Sevgi ve nefret duygularının en uç noktalarını anlatma fırsatı veriyor anakonda metaforu Morrison’a. Romanlarında beyaz gözlerin bakış açısına izin verdiği yer siyahların kendi bedenlerine dair algılarını tasvirlediği yerler. En Mavi Göz’de Pecola’nın sevilmeye layık olmak için sarı saçlara ve mavi gözlere sahip olmayı istemesi onu gerçekle bağlantısını yitirmeye sürükler. Sakat ayağını ve eksik dişlerini hayran olduğu film yıldızlarıyla kıyaslayan annesinini durumu da farklı değildir. Babasının tecavüzüne uğrayan Pecola bunu çirkinliğinin, insan-dışı, değersiz varoluşunun kanıtı gibi görür.
Edebî maharetinin az yazarak çok şey söylemek ve okura alan açmak olduğunu söylemiş Toni Morrison.
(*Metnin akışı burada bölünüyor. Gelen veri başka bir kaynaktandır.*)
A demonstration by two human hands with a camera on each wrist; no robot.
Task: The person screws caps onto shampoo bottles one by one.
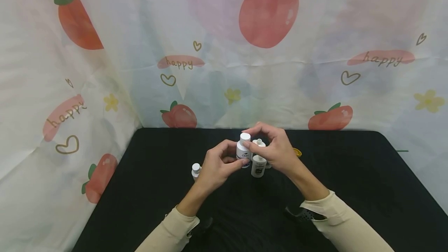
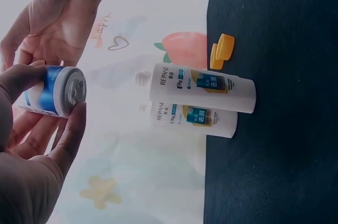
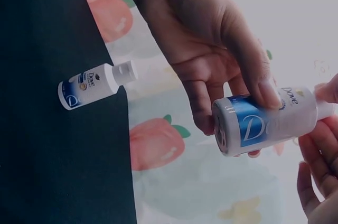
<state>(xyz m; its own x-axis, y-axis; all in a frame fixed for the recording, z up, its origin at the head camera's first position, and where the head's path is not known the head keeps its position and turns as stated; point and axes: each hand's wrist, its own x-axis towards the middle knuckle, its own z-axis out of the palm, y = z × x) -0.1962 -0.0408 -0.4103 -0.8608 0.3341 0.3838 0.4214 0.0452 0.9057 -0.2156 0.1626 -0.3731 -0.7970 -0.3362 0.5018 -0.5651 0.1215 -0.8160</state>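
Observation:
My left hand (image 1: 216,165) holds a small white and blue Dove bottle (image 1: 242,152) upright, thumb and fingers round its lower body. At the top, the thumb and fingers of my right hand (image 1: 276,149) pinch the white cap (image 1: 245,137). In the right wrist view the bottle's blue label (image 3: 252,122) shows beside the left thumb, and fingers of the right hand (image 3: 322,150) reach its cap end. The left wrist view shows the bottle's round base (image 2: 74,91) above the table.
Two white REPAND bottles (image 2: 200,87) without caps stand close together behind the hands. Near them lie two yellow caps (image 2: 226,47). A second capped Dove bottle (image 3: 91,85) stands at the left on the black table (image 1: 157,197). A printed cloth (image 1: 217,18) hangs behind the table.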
Siyah tarihin bir parçası olmayan okur bu alana saygıyla, anlayışla ve kolektif bir suçlulukla girmeli. Toni Morrison’ın açtığı yoldan ilerleyen pek çok siyah kadın yazar var. Romanlarını kızlarına okutan ve onları hayata Morrison edebiyatıyla hazırlayan siyah kadınlar var. Onu tanrıçalaştırmak ve ölümsüzleştirmek bu kadınların hakkı. Toni Morrison onlara, siyah tarihe, siyah feminizme ait.
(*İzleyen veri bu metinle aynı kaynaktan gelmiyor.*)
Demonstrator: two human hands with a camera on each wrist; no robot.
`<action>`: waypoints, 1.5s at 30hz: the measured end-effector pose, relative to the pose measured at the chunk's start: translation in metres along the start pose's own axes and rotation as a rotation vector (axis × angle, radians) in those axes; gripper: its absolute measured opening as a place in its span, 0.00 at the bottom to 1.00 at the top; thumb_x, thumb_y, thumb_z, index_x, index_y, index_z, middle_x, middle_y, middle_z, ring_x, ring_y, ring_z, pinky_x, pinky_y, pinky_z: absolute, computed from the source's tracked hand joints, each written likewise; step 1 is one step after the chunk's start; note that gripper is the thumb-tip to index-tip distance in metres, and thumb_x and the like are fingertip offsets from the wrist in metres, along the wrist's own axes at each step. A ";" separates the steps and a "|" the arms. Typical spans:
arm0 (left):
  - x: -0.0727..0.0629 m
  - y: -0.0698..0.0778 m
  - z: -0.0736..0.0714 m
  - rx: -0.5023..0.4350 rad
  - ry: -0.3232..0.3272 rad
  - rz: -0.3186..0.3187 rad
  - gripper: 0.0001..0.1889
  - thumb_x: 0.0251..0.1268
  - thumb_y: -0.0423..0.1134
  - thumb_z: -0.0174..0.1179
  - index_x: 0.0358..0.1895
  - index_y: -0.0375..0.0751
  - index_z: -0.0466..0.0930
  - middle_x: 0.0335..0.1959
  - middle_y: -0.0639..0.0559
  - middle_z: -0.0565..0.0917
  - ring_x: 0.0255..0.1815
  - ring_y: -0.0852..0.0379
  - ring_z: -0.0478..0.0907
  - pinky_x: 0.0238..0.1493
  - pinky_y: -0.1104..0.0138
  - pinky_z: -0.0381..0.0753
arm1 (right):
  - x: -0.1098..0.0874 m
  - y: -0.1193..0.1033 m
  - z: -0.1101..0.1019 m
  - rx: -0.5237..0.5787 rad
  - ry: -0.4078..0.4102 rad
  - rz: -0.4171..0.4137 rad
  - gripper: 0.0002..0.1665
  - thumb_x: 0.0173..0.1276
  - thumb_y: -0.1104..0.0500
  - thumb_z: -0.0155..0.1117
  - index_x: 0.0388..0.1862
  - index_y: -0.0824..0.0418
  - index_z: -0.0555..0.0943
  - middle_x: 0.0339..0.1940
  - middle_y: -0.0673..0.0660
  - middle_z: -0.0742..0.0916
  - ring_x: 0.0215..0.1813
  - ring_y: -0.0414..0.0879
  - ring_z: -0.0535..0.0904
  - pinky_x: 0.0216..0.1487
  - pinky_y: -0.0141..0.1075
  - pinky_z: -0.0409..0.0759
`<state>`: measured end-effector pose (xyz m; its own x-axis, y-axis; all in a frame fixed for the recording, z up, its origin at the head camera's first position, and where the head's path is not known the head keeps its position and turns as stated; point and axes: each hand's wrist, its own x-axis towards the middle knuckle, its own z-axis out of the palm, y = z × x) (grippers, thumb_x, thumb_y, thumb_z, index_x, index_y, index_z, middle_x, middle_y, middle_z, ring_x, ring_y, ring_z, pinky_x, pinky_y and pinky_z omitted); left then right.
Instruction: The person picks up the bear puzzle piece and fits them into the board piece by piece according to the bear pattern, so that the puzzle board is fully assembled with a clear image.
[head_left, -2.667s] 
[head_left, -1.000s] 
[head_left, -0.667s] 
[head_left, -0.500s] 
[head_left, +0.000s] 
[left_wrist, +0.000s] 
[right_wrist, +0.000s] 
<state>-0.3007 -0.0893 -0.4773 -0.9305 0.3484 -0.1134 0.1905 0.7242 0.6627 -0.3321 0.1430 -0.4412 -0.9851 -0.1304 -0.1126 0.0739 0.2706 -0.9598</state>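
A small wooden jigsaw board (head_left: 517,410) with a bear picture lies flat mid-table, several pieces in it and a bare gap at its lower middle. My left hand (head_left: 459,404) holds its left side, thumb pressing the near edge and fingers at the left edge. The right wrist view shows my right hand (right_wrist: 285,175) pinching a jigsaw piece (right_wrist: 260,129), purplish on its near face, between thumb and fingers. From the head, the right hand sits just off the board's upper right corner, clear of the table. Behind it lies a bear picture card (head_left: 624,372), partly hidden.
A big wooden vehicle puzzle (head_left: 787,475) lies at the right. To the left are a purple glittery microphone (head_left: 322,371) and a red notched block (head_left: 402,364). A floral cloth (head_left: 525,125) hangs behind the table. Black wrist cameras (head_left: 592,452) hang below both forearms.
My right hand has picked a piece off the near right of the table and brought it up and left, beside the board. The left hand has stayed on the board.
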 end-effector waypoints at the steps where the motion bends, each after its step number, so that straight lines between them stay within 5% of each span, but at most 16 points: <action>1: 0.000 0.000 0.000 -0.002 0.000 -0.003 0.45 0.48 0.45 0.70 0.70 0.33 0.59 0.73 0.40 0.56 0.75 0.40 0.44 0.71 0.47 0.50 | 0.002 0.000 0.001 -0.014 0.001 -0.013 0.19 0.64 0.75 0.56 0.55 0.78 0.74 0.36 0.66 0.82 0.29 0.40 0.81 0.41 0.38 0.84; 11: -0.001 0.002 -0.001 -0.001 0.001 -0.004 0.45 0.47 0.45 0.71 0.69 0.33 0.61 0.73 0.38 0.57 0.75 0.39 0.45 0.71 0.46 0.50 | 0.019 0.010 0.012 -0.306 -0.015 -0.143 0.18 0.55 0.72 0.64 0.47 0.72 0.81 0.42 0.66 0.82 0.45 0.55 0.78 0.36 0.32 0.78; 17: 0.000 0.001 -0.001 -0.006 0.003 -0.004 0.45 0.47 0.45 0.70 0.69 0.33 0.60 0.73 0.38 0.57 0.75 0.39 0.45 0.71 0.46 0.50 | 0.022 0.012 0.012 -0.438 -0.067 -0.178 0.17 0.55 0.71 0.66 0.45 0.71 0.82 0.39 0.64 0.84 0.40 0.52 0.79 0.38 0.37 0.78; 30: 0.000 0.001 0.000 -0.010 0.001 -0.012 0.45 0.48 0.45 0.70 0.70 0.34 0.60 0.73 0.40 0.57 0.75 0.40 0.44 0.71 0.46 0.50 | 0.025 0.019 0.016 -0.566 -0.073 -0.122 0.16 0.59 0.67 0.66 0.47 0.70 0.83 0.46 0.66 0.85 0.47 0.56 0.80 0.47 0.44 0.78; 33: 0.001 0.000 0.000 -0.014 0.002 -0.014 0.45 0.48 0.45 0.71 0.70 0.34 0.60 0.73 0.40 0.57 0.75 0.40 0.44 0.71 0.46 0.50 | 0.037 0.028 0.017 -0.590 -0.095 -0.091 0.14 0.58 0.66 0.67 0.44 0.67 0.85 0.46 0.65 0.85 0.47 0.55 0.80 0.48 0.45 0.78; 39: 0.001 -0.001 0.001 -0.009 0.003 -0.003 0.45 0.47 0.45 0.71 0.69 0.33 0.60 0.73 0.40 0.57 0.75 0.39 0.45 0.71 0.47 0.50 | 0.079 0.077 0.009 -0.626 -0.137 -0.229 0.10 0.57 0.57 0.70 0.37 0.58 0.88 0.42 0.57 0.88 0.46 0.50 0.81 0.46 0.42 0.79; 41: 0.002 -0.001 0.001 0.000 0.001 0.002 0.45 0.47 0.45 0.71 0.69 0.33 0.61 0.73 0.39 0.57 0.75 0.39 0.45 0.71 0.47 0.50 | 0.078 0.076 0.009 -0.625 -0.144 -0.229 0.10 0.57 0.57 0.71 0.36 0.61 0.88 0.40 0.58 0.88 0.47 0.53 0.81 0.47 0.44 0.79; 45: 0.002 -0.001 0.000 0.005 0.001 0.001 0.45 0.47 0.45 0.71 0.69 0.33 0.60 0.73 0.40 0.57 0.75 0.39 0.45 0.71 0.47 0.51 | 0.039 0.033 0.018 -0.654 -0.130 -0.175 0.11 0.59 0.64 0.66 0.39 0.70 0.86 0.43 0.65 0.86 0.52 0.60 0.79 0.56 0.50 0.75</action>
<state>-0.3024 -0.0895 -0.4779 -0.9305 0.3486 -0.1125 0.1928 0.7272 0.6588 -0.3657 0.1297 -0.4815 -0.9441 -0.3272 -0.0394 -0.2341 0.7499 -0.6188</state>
Toni Morrison siyah yaşamlara anlamlarını ve biricikliklerini geri verdi. Ölüleri ve yaşayanları, görünenleri ve görünmezleri, aklı başındalığı ve deliliği, kötücüllüğü ve iyicilliği, doğru ve yanlışı tıpkı dilden dile dolaşan efsanelerde olduğu gibi aynı yerde ve aynı anda var etmeyi başardı yazarak. Bütün bu edebi seçimler Toni Morrison romanlarını Nobel Ödülü’ne layık bir sofistikeliğe yükseltirken aynı zamanda içgüdüsel bir mesel naifliğini ve zamansızlığını koruyor.
Amacı siyahları görünür kılmaktı. Toni Morrison okuduktan sonra suçlu beyaz gözlere düşen, ırkçılığın gözünün içine bakıp tamamen yok olana kadar reddetmek.
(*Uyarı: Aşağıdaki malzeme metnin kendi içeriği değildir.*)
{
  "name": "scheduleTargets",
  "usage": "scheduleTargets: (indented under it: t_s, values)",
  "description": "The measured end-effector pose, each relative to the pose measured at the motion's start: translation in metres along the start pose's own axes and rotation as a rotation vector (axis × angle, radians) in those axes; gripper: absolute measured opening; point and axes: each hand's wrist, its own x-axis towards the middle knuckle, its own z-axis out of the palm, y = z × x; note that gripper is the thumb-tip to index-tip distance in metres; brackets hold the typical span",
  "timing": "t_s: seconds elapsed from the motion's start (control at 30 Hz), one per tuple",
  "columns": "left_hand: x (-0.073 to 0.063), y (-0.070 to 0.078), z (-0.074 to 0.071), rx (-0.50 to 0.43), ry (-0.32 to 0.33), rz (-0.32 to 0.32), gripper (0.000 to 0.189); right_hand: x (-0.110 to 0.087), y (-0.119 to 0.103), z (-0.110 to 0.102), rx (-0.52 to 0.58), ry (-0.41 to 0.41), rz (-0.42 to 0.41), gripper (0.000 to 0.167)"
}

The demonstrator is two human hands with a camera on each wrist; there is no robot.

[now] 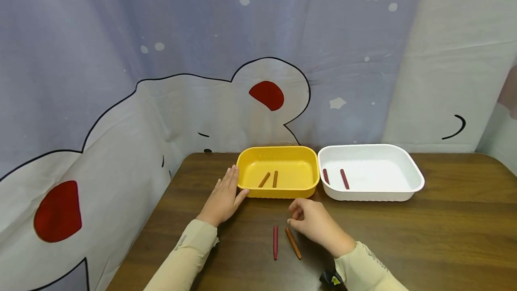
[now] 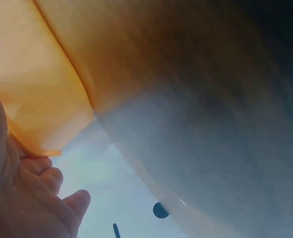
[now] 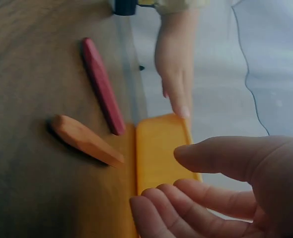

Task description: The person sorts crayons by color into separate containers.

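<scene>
My left hand (image 1: 223,196) rests against the left end of the yellow tray (image 1: 278,193), its fingers straight along the side and the thumb at the front rim. Two brown crayons (image 1: 264,179) lie in that tray. Over the table in front of it is my right hand (image 1: 317,222), fingers loosely bent and holding nothing, with a gap between thumb and fingertips in the right wrist view. Just below its fingertips in the head view, an orange-brown crayon (image 1: 293,243) lies slanted on the wood. Beside that one lies a dark red crayon (image 1: 275,242).
A white tray (image 1: 371,196) stands right beside the yellow one, with two dark red crayons (image 1: 344,179) at its left end. Behind the wooden table (image 1: 452,228) hangs a printed curtain (image 1: 347,26), close to the table's back edge.
</scene>
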Motion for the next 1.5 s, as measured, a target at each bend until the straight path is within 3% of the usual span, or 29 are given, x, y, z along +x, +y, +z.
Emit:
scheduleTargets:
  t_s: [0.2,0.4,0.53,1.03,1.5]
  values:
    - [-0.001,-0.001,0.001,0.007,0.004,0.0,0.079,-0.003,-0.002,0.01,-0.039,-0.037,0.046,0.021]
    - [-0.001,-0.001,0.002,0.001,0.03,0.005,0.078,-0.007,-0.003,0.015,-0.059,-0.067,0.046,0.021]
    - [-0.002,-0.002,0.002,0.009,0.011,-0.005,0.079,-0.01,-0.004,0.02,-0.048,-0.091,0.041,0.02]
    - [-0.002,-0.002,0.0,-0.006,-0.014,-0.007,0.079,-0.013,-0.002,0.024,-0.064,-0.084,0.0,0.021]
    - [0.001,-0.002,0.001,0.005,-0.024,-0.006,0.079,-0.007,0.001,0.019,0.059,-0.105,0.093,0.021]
Güç içinde kal Toni Morrison.
[1] Toni Morrison çocukken kendisinin ve kız kardeşinin derilerinin renginin yeterince koyu olmadığı için büyükannesi tarafından saf siyah sayılmadıklarını, siyahlar arasındaki renk hiyerarşisini ilk kez böyle öğrendiğini anlatır. Türkçede genelde kullanılan siyahî sözcüğünü bu nedenle tercih etmedim, siyahtan onu eksiltmeden söz etmek için.